After that, we never had any nursing issues, despite my concerns of nipple confusion, sugar diabetes and all the other worst-case scenarios I had imagined.  But at 10 months, I was pregnant with my 2nd baby and turns out, I was told I needed to eat 4,000 calories a day to nurse and be pregnant. Folks, that just wasn’t happening.  So to end the frustration for both me and my baby, we weaned and she started drinking goat’s milk. It’s so good for babies! I know, I sound like a hippy right? Oh did I mention the home births?  Don’t worry, we’ll get to essential oils in a second. Anyways…


My second time nursing lasted much longer, 2 years to be exact.  Whoa, I know. The World Health Organization recommends breastfeeding up to 2 years or longer.  


I wanted to see if we could do it, and we did great!  Aside from teething and night weaning that is. Those days are tough, momma.  Now, looking back, those hard times were so short-lived. And the benefits for both me and my baby were so worth it.  I could go on and on about the amazing miracle-producing benefits of breastmilk and the bond you share as mom and baby, but instead, you can check that out on WebMD.
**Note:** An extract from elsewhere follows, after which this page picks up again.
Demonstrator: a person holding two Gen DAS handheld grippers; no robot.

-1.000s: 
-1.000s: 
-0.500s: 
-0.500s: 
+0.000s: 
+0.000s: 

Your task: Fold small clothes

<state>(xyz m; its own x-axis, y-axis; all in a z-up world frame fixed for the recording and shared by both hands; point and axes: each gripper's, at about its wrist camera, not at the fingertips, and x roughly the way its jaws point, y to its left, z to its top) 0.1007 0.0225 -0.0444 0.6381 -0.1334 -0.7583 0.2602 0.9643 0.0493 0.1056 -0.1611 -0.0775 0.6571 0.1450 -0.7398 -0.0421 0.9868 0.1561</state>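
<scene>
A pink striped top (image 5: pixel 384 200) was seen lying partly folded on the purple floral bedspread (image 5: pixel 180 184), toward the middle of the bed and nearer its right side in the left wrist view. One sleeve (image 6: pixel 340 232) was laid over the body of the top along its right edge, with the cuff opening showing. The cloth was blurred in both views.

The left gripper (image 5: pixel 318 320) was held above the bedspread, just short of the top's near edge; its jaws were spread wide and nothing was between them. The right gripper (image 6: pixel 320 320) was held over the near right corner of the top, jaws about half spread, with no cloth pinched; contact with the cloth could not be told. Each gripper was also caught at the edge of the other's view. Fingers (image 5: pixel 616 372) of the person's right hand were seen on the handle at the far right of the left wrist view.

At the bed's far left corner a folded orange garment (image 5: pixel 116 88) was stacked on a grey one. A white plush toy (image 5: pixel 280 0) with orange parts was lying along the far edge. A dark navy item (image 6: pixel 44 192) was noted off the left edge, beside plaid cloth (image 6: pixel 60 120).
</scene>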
Here are several resources that helped me so much in the ups and downs of breastfeeding. Please confirm all of these things with your local lactation consultants - this is my personal experience I am sharing!


Flash back several years to my husband and I sitting in our Bradley Method class.  We learned so much in those 12 weeks that it was worth all the semi-awkward moments.  I’m a pretty private person and so discussing every part of birth amongst stranger couples wasn’t always comfortable, but we’ll read about me being a private person in a minute.


One thing I remember from our in-class discussion of breastfeeding was that it’s really important to have the baby’s whole body facing you while nursing or “tummy-to tummy” you could say.  This seems like a no-brainer but it’s really easy to just let the baby lay on their back with their head turned toward you. This makes it really difficult for the baby, and can lead to them unlatching and guess what that means for you?  SORE NIPPLES. And milk getting everywhere. Just trust me on this one, turn them all the way towards you. Comfy baby, comfy momma.


Speaking of sore nipples... another simple thing to make sure you both have a positive experience, is if the latch is uncomfortable in any way, DETACH.  But make sure you use one finger to press on their little lips to break the suction first. I’m serious, if you try to pull away from their suction you will find yourself VERY sore.


The next tip?  Oprah. Need I say more?  She had a guest named Priscilla Dunstan on her show and she’s known as the “Baby Whisperer.”  She teaches 5 basic sounds that babies make to communicate their needs to us. It’s not only fascinating but it IS SO TRUE!  I am extremely grateful that I learned this before I had babies because time and time again I could understand their needs and it made postpartum so much easier.  Check out the video here.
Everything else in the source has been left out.